[Stored items from a collection]

=======

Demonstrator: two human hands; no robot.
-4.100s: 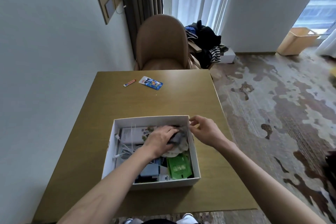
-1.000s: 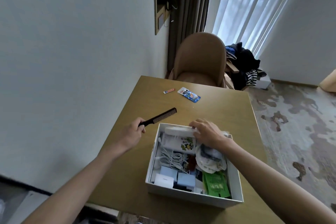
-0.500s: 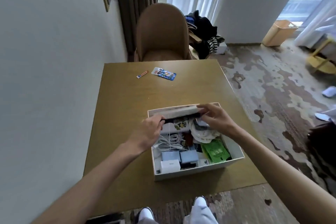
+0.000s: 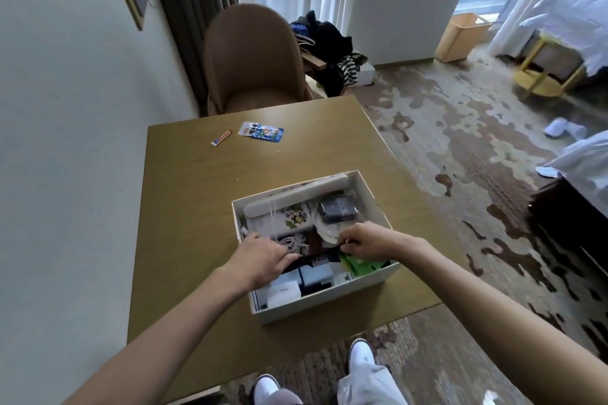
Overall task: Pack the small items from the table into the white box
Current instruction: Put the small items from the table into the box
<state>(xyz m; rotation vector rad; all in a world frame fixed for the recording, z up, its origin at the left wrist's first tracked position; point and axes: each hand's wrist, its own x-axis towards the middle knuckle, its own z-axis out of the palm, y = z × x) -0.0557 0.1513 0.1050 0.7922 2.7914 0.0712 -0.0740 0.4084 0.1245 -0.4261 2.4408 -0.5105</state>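
Observation:
The white box [image 4: 373, 196] sits near the front edge of the wooden table [image 4: 184, 207], filled with several small items. A black comb [image 4: 317, 260] lies across the contents in the box's front half. My left hand [image 4: 263, 256] holds its left end and my right hand [image 4: 365, 240] pinches its right end. Under them show a green packet [image 4: 358, 265], pale blue boxes [image 4: 316, 276] and a white cable [image 4: 289, 242]. At the table's far side lie a small red-and-white tube [image 4: 221, 137] and a blue printed packet [image 4: 261, 131].
A brown chair [image 4: 253, 59] stands behind the table, with the wall close on the left. Clothes [image 4: 325, 43] are piled beside the chair. Patterned carpet runs to the right, with a tan bin [image 4: 462, 36] and a yellow side table [image 4: 543, 72] farther off.
My left hand brought the comb from the table's left side into the box. Both hands have since carried it from the box's far end down to the front half.

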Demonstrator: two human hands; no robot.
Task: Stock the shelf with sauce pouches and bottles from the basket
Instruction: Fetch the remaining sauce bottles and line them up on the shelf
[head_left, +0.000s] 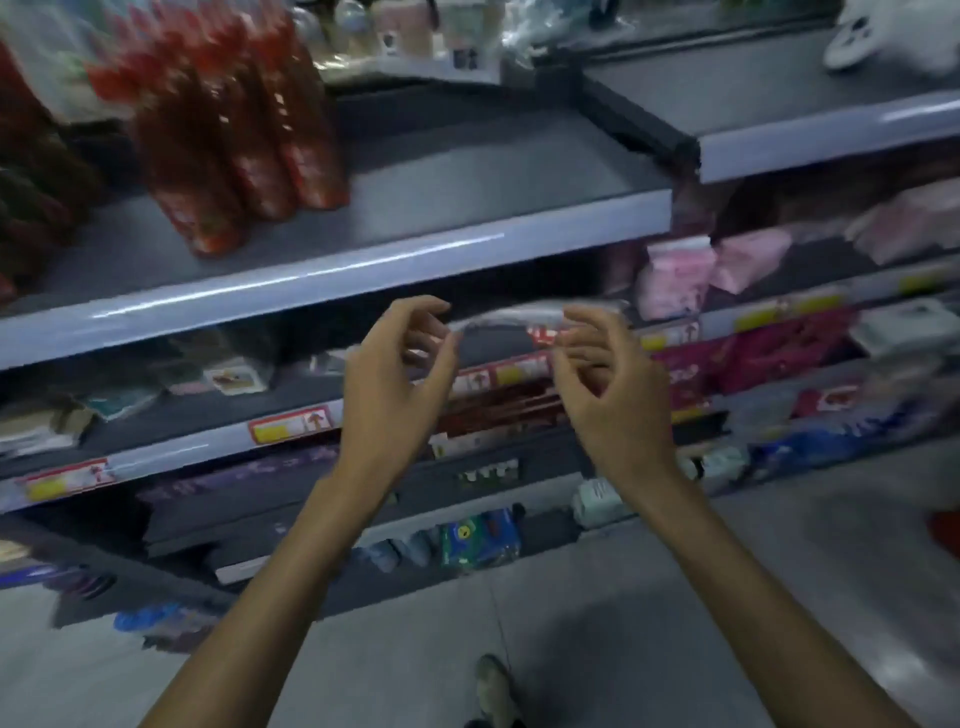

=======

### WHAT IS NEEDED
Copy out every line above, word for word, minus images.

### TASK RESPONSE
Demonstrator: two human hands; no robot.
-4.100s: 
-1.000s: 
-0.500s: 
+0.000s: 
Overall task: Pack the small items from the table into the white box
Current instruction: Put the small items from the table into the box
<state>(xyz m; rotation vector rad; all in a world frame fixed for the recording, z up, its origin at the left wrist's first tracked position; point and axes: each hand's wrist, its own x-axis towards the middle knuckle, its own z-axis out of the palm, y = z × x) -0.0557 0.1513 0.1050 0.7922 2.7914 0.0712 -0.0740 0.4084 0.1245 -0.4261 2.4408 -0.5105</state>
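Observation:
The white box [image 4: 373, 196] sits near the front edge of the wooden table [image 4: 184, 207], filled with several small items. A black comb [image 4: 317, 260] lies across the contents in the box's front half. My left hand [image 4: 263, 256] holds its left end and my right hand [image 4: 365, 240] pinches its right end. Under them show a green packet [image 4: 358, 265], pale blue boxes [image 4: 316, 276] and a white cable [image 4: 289, 242]. At the table's far side lie a small red-and-white tube [image 4: 221, 137] and a blue printed packet [image 4: 261, 131].
A brown chair [image 4: 253, 59] stands behind the table, with the wall close on the left. Clothes [image 4: 325, 43] are piled beside the chair. Patterned carpet runs to the right, with a tan bin [image 4: 462, 36] and a yellow side table [image 4: 543, 72] farther off.
My left hand brought the comb from the table's left side into the box. Both hands have since carried it from the box's far end down to the front half.
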
Demonstrator: two human hands; no robot.
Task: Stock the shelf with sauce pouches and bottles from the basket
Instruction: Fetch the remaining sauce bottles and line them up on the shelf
[head_left, +0.000s] 

This exercise calls for no further output.